Un expert répond Autoroutes limitées à 60 km/h : bonne ou mauvaise idée ?

Andreas Fischer (traduit et adapté par GG)

13.7.2022

Des limitations de vitesse à 60 km/h sur l'autoroute devraient résoudre le problème des embouteillages en Suisse. Mais ce ne sera pas aussi simple que l'imagine la Confédération, explique Kay W. Axhausen, Professeur en planification des transports à l’Ecole polytechnique fédérale de Zurich (EPFZ).

Limiter les autoroutes à 60 km/h : une bonne idée ?

Andreas Fischer (traduit et adapté par GG)

13.7.2022

Une vitesse limitée à 60 km/h sur l’autoroute : est-ce une bonne idée de la part de la ministre des Transports Simonetta Sommaruga ?

«Il s'agit plutôt d'une avancée surprenante, car il est bien connu que la capacité maximale d'une autoroute est de 80 à 85 km/h. À moins qu'il n'y ait de nouveaux résultats, que je ne connais pas encore.»

L'Office fédéral des routes (OFROU) veut essayer de diminuer la problématique des bouchons avec la limitation de vitesse. L'année dernière, les embouteillages se sont tout de même élevés à près de 32 500 heures sur les routes helvétiques...

«Tout d'abord, les autoroutes et les routes urbaines sont deux choses différentes. Elles sont évidemment liées l'une à l'autre parce que le trafic veut passer de l'autoroute aux routes urbaines et l’inverse. Mais la limitation de vitesse à 60 km/h sur les autoroutes ne permet pas de réduire les heures d'embouteillage sur les autres routes. Je crains qu'elle entraîne finalement de nouvelles pertes de temps sur d’autres tronçons.»

Limiter la vitesse sur les autoroutes à 60 km/h afin de fluidifier le trafic est donc un voeu pieux ?

«L'OFROU peut tout à fait mener des études à ce sujet, mais cela ne change rien au fait que la capacité idéale se situe justement, d'après ce que je sais, entre 80 et 85 km/h, parce que cette vitesse maximise le débit.»

Quelles solutions voyez-vous pour diminuer les embouteillages ?

«Nous pourrions construire de nouvelles routes, ce qui ne suscite généralement pas un grand enthousiasme. Nous pourrions aussi introduire des taxes d'utilisation des routes qui augmenteraient en cas d’une grande utilisation d’un tronçon.

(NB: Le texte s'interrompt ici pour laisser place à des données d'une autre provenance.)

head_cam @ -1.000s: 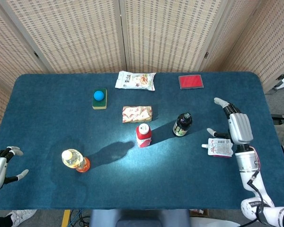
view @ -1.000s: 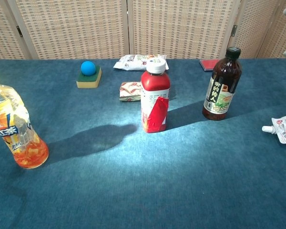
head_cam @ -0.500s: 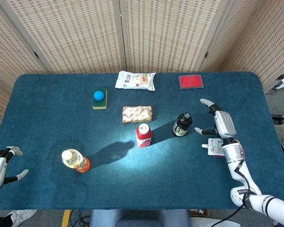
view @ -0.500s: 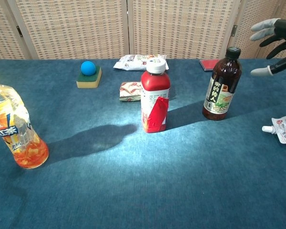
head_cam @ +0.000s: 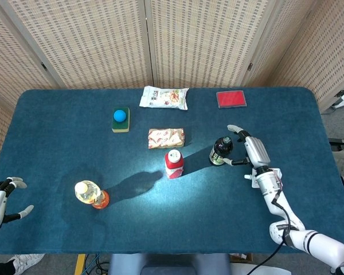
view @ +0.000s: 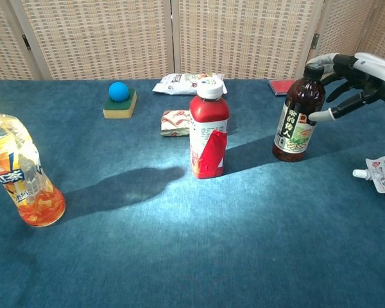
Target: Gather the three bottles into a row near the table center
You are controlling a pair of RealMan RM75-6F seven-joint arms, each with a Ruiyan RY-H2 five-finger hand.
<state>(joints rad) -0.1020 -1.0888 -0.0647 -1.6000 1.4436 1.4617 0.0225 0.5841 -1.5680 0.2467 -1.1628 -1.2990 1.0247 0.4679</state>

Sinon, il ne reste plus qu'à rouler moins. Ou se déplacer aux heures lorsque les autres utilisateurs ne veulent pas rouler.»

Il est peut-être possible de gérer ce dernier point pour les trajets pour partir en vacances, mais cela devient difficile aux heures de pointe...

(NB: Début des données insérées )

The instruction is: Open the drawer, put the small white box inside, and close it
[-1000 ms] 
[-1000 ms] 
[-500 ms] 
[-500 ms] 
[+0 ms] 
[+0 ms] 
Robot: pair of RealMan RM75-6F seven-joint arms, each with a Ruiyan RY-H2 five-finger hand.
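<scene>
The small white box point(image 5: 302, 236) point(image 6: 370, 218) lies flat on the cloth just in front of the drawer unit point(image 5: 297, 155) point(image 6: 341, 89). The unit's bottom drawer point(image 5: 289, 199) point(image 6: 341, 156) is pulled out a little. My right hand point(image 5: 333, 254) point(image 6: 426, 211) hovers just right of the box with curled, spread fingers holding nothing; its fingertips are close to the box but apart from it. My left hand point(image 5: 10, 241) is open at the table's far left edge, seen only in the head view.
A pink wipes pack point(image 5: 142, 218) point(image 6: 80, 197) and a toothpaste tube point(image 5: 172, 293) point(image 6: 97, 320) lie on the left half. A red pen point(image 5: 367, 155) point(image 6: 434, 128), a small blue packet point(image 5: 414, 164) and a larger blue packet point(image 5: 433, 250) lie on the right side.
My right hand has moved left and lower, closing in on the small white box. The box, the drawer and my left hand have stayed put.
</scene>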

«Il existe presque toujours des alternatives. De nos jours, de nombreuses personnes peuvent se demander si elles veulent vraiment aller au bureau ou si elles préfèrent travailler à domicile. Les horaires de travail sont flexibles : vous pouvez donc vous rendre au travail plus tard ou plus tôt. Les travailleurs peuvent également prendre les transports en commun ou se rendre au boulot en vélo. Bien sûr, il y a des situations où la voiture est la seule solution. Néanmoins, il faut toujours se demander : que pourrais-je faire moi-même pour désengorger le trafic routier?»

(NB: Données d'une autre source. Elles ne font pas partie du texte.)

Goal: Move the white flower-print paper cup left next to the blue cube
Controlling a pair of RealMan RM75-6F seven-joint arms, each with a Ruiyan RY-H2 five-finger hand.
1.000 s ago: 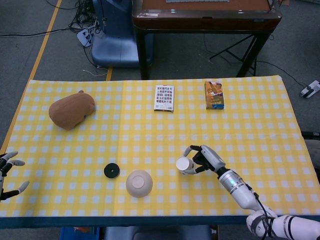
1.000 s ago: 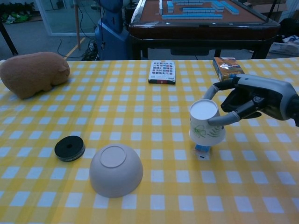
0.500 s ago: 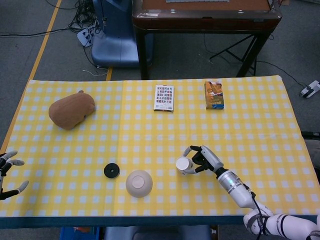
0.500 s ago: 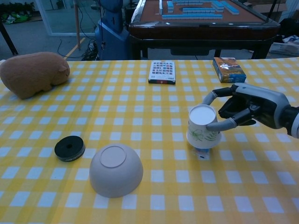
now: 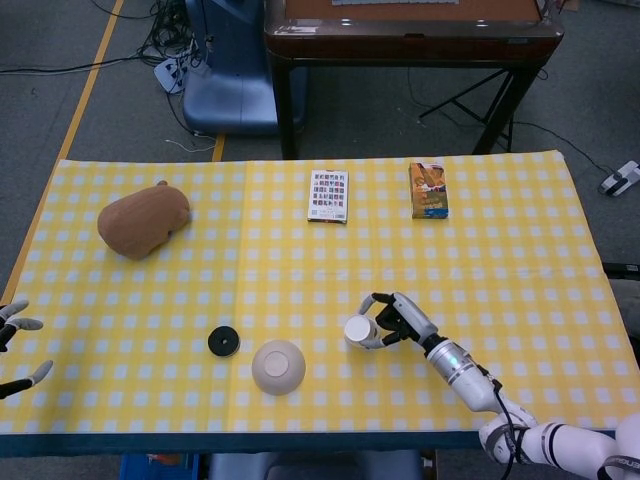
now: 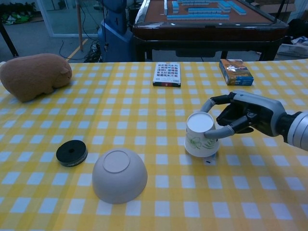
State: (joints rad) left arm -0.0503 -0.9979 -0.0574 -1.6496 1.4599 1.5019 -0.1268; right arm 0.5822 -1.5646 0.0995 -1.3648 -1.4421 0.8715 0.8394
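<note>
Head view: shifted leftward and lowered over the last second, paper cup (image 5: pixel 358 329) in the grip of right hand (image 5: pixel 392 322), low centre of frame, upside down with its white base facing up. Left hand (image 5: pixel 18 352) at the far left edge, fingers spread, holding nothing. Blue cube not distinguishable from this angle. Likewise unmoved: upturned bowl (image 5: pixel 278 366) and black disc (image 5: pixel 223 341) to the left, brown plush (image 5: pixel 143 219) at upper left, 2 small boxes along the far side of the checked table (image 5: pixel 500 250).

Chest view: dropped from a clear lift to touching or nearly touching the cloth, paper cup (image 6: pixel 200 135) at centre right, tilted, green print on its side. Wrapped around it, fingers (image 6: pixel 219 131) of the right hand (image 6: pixel 245 115). Peeking out just below and right of the cup's rim, blue cube (image 6: pixel 208 158). Judged close to done: placing under way, release left. Inverted, both cup and bowl (image 6: pixel 119 175); contents not visible.
</note>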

La responsabilité individuelle est donc un moyen pour réduire les embouteillages ?

«Malheureusement, il y a toujours le problème de l'action collective. Chaque individu a le sentiment que sa propre petite contribution n'aide pas le système global, car il pense que les autres ne font rien. C'est pourquoi je vois un avantage aux péages routiers. Ils signaleraient à tous la nécessité de changer de comportement. Ces frais inciteraient un nombre suffisamment important de personnes à changer leurs habitudes.»

Si des péages sont mis en place, les gens se tourneraient-ils pas plutôt vers les routes gratuites ?

«Ces individus peuvent le faire. Mais alors, ils roulent plus longtemps. Ou alors, ils réfléchissent à des alternatives. La logique du concept de tarification de la mobilité est la suivante : nous tarifons les routes en fonction de leur utilisation et pouvons ainsi lisser les pics de trafic. Ce concept pourrait être étendu, par exemple aux places de parking dans les centres-villes ou aux trains bondés durant les heures de pointe. Les recettes pourraient par exemple être investies dans le développement de l'offre de transports publics.»